- Prompt:
Where a line holds the word "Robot", copy it from the records.

- Data supplied:
-------

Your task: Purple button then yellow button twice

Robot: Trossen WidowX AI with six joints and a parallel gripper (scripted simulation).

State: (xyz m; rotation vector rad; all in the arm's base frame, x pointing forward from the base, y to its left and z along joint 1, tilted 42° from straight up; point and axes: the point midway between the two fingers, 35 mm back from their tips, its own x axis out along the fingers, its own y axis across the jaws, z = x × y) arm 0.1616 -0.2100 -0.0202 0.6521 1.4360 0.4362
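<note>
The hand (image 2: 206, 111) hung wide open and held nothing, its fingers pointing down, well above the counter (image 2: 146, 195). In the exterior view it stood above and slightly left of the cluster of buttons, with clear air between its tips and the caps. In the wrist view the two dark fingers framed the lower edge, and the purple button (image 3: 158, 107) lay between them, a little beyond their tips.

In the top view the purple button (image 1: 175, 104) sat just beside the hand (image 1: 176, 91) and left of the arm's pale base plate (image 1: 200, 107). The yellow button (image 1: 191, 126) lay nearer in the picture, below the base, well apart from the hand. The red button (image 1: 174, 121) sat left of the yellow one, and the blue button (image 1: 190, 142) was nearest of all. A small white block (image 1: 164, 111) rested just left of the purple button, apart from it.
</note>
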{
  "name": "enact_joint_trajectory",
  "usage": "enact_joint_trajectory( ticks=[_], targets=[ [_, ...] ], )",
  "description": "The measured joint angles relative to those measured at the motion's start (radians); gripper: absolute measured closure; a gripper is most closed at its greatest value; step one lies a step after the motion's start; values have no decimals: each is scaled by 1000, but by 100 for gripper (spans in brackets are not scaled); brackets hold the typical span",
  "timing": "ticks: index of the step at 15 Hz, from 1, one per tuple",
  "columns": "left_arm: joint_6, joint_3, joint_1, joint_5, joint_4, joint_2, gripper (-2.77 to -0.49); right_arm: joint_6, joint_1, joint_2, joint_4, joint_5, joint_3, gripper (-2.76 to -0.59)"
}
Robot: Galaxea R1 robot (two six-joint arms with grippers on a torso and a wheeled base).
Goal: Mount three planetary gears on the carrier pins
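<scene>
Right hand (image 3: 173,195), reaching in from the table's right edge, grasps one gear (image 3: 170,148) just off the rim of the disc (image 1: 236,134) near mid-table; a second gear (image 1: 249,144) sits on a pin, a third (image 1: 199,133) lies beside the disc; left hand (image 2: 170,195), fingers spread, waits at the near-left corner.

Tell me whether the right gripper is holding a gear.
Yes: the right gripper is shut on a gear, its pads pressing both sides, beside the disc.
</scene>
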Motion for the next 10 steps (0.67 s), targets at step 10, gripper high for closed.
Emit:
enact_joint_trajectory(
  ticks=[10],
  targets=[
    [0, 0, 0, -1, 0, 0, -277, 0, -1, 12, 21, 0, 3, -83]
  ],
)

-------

- Task response:
Robot: Trossen WidowX AI with six joints and a parallel gripper (scripted simulation).
Robot: Galaxea R1 robot (two six-joint arms with grippers on a torso and a wheeled base).

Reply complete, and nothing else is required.